PROBLEM STATEMENT:
Please produce a character-exact copy of the listing that follows, omitting all images.

━━━

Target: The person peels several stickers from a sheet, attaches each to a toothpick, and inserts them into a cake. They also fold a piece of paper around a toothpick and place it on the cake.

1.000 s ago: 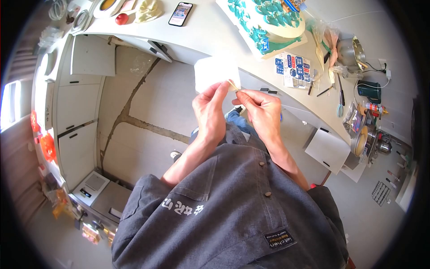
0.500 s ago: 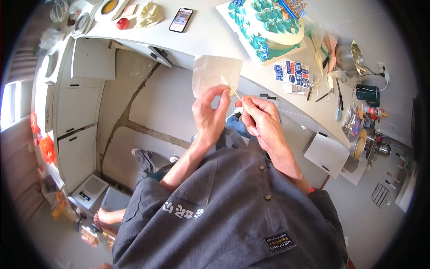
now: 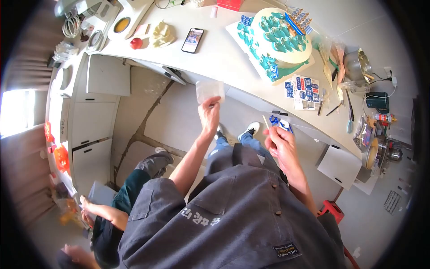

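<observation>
Beside the desk (image 3: pixel 215 54), the left hand (image 3: pixel 209 117) pinches the sheet (image 3: pixel 208 89) at its edge, likely to hold it flat; the right hand (image 3: pixel 283 144), fingers closed, grips the stick (image 3: pixel 266 121) low, leaving its tip free.

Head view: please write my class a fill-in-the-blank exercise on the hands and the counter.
1. The translucent sheet in the left hand is ____ (wider/narrower) than the stick in the right hand.
2. The toy ship has a ____ hull.
3. On the counter, the phone lies to the ____ of the cake in this view.
Missing words: wider; blue; left.
</observation>
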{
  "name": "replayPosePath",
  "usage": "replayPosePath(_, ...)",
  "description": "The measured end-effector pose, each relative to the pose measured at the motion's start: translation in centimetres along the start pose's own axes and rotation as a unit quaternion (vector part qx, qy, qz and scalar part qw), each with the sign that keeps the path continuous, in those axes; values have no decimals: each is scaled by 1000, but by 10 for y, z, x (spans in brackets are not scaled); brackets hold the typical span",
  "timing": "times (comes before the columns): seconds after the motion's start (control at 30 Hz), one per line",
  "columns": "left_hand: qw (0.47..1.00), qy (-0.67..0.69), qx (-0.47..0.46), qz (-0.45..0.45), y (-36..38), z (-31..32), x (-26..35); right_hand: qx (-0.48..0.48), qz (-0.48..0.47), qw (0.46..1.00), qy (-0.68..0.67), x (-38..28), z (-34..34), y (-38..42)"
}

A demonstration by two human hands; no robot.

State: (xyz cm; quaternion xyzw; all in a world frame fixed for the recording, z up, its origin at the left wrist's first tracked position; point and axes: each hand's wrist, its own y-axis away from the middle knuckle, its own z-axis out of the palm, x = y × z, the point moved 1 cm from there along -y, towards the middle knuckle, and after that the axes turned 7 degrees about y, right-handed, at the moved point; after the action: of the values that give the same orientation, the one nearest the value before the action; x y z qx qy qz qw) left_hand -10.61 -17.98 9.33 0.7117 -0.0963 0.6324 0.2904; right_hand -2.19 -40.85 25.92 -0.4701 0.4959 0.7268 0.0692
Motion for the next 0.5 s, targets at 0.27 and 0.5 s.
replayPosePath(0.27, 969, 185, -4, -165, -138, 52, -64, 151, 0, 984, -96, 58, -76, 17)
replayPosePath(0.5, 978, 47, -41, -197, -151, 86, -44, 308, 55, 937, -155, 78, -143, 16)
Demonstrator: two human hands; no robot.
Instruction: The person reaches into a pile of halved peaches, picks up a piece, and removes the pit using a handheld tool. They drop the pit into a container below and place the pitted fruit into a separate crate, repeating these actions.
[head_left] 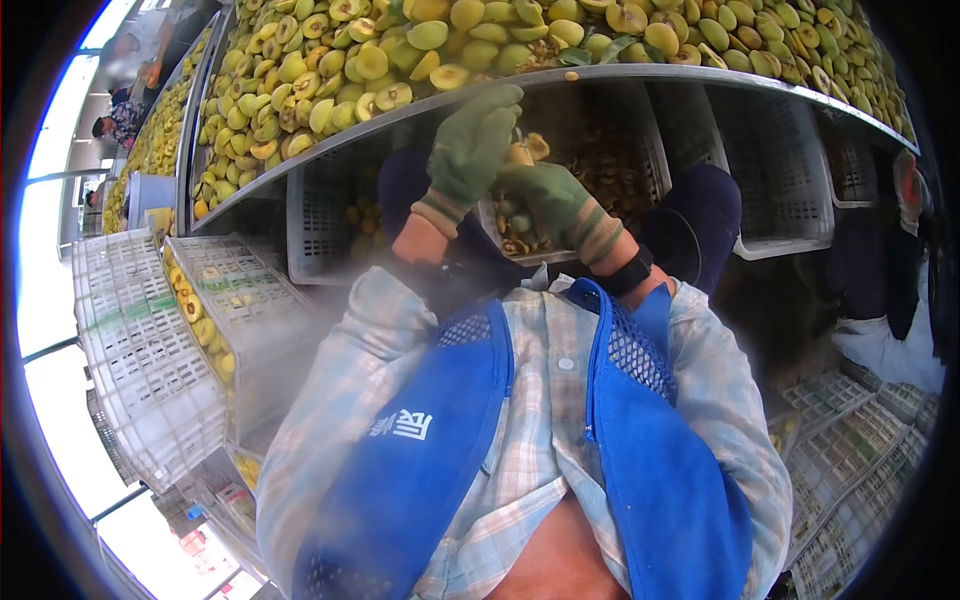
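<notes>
My left hand [466, 150], in a green work glove with a tan cuff, is raised just below the rim of the fruit table. Its fingers are curled together, and whatever they hold is hidden. Close beside it, my right hand [556, 205], gloved alike, is closed with its fingertips at a pale yellow fruit piece [520, 154]. A small shiny bit shows above that piece, too small to name. Under both hands sits a crate [650, 150] with brown pits or scraps and some fruit pieces.
Halved yellow-green fruit [370, 62] is heaped behind the metal table rim [440, 103]. Plastic crates stand beneath it, including a white crate [780, 170] at right. Stacked crates [145, 340] holding fruit are at left, more crates [850, 460] at lower right. Other people are nearby.
</notes>
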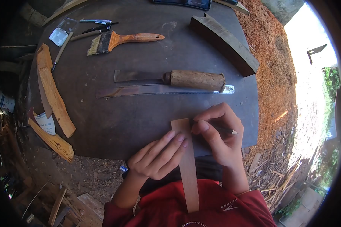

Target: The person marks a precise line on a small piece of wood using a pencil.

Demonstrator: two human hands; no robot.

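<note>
My left hand (157,156) holds a thin flat wooden strip (189,174), its fingers lying across the upper face and its thumb hidden. The strip runs from the table's near edge down over my red shirt. In my right hand (224,142) is a pencil (228,131), pinched between thumb and fingers beside the strip's upper right edge. One sharpened pencil end points out to the right; the other end is hidden by the fingers. Beyond my hands lie a chisel (197,80) with a rough wooden handle and a metal ruler (151,90), the handle overlapping the ruler.
On the dark table (113,121) lie a paintbrush (136,38), a thick wooden block (225,43), curved wood pieces (53,90), a small plastic case (59,36) and several pens (96,21). A sandpaper piece (44,123) sits at the left. Sawdust (276,75) covers the ground at right.
</note>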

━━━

ANSWER FOR THE TASK:
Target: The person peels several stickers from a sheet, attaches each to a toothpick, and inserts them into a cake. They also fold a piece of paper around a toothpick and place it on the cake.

1.000 s ago: 
0.500 s ago: 
now: 

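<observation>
Beside the desk (image 3: pixel 215 54), the left hand (image 3: pixel 209 117) pinches the sheet (image 3: pixel 208 89) at its edge, likely to hold it flat; the right hand (image 3: pixel 283 144), fingers closed, grips the stick (image 3: pixel 266 121) low, leaving its tip free.

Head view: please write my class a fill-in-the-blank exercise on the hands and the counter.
1. The translucent sheet in the left hand is ____ (wider/narrower) than the stick in the right hand.
2. The toy ship has a ____ hull.
3. On the counter, the phone lies to the ____ of the cake in this view.
Missing words: wider; blue; left.
</observation>
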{
  "name": "replayPosePath",
  "usage": "replayPosePath(_, ...)",
  "description": "The measured end-effector pose, each relative to the pose measured at the motion's start: translation in centimetres along the start pose's own axes and rotation as a unit quaternion (vector part qx, qy, qz and scalar part qw), each with the sign that keeps the path continuous, in those axes; values have no decimals: each is scaled by 1000, but by 10 for y, z, x (spans in brackets are not scaled); brackets hold the typical span",
  "timing": "times (comes before the columns): seconds after the motion's start (control at 30 Hz), one per line",
  "columns": "left_hand: qw (0.47..1.00), qy (-0.67..0.69), qx (-0.47..0.46), qz (-0.45..0.45), y (-36..38), z (-31..32), x (-26..35); right_hand: qx (-0.48..0.48), qz (-0.48..0.47), qw (0.46..1.00), qy (-0.68..0.67), x (-38..28), z (-34..34), y (-38..42)"
}

A demonstration by two human hands; no robot.

State: (xyz cm; quaternion xyzw; all in a world frame fixed for the recording, z up, its origin at the left wrist's first tracked position; point and axes: each hand's wrist, its own y-axis away from the middle knuckle, its own z-axis out of the palm, x = y × z, the point moved 1 cm from there along -y, towards the middle knuckle, and after that the axes turned 7 degrees about y, right-handed, at the moved point; after the action: of the values that give the same orientation, the one nearest the value before the action; x y z qx qy qz qw) left_hand -10.61 -17.98 9.33 0.7117 -0.0963 0.6324 0.2904; right_hand -2.19 -40.85 25.92 -0.4701 0.4959 0.7268 0.0692
Motion for the next 0.5 s, targets at 0.27 and 0.5 s.
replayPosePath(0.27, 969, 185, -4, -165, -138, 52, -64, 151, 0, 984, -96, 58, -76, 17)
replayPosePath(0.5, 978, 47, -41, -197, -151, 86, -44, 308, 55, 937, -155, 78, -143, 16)
Demonstrator: two human hands; no robot.
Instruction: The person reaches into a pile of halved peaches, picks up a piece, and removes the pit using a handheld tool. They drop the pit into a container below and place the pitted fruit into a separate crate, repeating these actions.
[head_left] 
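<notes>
My left hand [466, 150], in a green work glove with a tan cuff, is raised just below the rim of the fruit table. Its fingers are curled together, and whatever they hold is hidden. Close beside it, my right hand [556, 205], gloved alike, is closed with its fingertips at a pale yellow fruit piece [520, 154]. A small shiny bit shows above that piece, too small to name. Under both hands sits a crate [650, 150] with brown pits or scraps and some fruit pieces.
Halved yellow-green fruit [370, 62] is heaped behind the metal table rim [440, 103]. Plastic crates stand beneath it, including a white crate [780, 170] at right. Stacked crates [145, 340] holding fruit are at left, more crates [850, 460] at lower right. Other people are nearby.
</notes>
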
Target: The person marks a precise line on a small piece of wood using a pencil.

Demonstrator: two human hands; no robot.

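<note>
My left hand (157,156) holds a thin flat wooden strip (189,174), its fingers lying across the upper face and its thumb hidden. The strip runs from the table's near edge down over my red shirt. In my right hand (224,142) is a pencil (228,131), pinched between thumb and fingers beside the strip's upper right edge. One sharpened pencil end points out to the right; the other end is hidden by the fingers. Beyond my hands lie a chisel (197,80) with a rough wooden handle and a metal ruler (151,90), the handle overlapping the ruler.
On the dark table (113,121) lie a paintbrush (136,38), a thick wooden block (225,43), curved wood pieces (53,90), a small plastic case (59,36) and several pens (96,21). A sandpaper piece (44,123) sits at the left. Sawdust (276,75) covers the ground at right.
</note>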

There is no more output for this exercise.